Brief:
From the line with "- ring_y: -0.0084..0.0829" through the line with "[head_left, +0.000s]", inclusive, return each line of the data below exactly and leave the rest out.

○ ○ ○

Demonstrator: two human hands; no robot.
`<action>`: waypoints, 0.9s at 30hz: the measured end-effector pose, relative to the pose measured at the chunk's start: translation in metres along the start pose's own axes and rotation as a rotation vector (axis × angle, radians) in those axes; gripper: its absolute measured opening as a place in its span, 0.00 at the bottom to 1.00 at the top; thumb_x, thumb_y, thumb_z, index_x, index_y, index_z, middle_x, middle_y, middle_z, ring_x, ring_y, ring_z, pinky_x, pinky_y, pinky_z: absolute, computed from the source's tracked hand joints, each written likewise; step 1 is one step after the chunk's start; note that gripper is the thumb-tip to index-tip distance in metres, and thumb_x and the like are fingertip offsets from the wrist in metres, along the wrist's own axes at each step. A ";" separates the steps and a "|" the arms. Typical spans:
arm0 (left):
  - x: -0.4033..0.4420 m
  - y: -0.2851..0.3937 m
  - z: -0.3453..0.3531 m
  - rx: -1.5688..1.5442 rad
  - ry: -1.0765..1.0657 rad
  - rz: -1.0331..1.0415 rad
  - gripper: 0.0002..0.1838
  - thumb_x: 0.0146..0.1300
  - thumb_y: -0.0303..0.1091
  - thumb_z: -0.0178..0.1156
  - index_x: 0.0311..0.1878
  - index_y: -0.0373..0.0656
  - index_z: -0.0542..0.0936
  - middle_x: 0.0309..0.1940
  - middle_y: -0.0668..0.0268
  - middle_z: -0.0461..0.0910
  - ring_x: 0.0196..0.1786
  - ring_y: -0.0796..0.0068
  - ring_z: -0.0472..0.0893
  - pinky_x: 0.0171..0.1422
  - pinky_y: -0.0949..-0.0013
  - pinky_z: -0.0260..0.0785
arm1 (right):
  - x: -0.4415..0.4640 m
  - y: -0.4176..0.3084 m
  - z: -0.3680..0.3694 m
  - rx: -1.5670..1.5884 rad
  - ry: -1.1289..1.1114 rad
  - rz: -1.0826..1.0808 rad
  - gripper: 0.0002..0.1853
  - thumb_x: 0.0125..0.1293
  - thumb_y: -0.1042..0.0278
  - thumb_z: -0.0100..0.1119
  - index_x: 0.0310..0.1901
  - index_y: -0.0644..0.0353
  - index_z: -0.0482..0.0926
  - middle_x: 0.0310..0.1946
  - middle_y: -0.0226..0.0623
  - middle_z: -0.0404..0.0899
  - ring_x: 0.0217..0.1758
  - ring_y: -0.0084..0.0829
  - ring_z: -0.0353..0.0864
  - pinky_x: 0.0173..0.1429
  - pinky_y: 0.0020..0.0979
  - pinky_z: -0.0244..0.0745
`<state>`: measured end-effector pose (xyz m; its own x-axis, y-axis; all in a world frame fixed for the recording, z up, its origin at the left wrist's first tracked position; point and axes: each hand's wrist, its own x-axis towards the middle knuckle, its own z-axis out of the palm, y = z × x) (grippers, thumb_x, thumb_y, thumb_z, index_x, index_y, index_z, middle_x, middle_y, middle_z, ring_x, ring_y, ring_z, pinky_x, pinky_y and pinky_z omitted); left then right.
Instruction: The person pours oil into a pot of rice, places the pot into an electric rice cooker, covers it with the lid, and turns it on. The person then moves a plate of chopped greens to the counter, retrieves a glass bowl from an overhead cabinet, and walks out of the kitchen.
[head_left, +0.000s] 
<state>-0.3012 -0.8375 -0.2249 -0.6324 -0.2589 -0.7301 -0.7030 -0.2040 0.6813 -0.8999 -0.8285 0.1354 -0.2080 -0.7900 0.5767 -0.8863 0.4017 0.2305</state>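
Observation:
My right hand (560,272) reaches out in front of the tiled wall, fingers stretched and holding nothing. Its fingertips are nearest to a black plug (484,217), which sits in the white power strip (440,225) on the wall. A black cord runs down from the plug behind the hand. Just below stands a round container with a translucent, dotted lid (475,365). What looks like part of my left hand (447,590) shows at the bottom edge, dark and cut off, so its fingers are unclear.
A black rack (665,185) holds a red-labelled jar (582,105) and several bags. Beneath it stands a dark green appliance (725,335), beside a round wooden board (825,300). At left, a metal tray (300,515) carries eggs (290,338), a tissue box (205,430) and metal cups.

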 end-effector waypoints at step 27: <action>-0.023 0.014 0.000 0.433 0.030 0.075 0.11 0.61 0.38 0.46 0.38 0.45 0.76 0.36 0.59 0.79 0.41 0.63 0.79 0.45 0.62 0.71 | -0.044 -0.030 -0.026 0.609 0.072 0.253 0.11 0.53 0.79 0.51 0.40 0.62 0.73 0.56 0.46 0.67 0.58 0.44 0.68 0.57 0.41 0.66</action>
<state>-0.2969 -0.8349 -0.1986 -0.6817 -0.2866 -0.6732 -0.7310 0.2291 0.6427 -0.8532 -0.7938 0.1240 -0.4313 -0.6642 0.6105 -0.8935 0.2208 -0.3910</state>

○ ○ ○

Output of the task:
  - ring_y: -0.0084..0.0829
  - ring_z: -0.0353..0.0864
  - pinky_x: 0.0173..0.1429
  - pinky_y: 0.0020..0.0979
  - pinky_z: -0.0244..0.0745
`<state>`: measured end-effector pose (xyz m; its own x-axis, y-axis; all in a world frame fixed for the recording, z up, its origin at the left wrist's first tracked position; point and axes: each hand's wrist, its own x-axis towards the middle knuckle, its own z-axis out of the palm, y = z × x) (grippers, thumb_x, thumb_y, thumb_z, index_x, index_y, index_z, middle_x, middle_y, middle_z, ring_x, ring_y, ring_z, pinky_x, pinky_y and pinky_z omitted); left then right.
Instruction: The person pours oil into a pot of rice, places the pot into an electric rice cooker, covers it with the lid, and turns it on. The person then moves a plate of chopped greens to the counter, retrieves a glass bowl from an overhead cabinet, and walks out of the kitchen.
[head_left, +0.000s] 

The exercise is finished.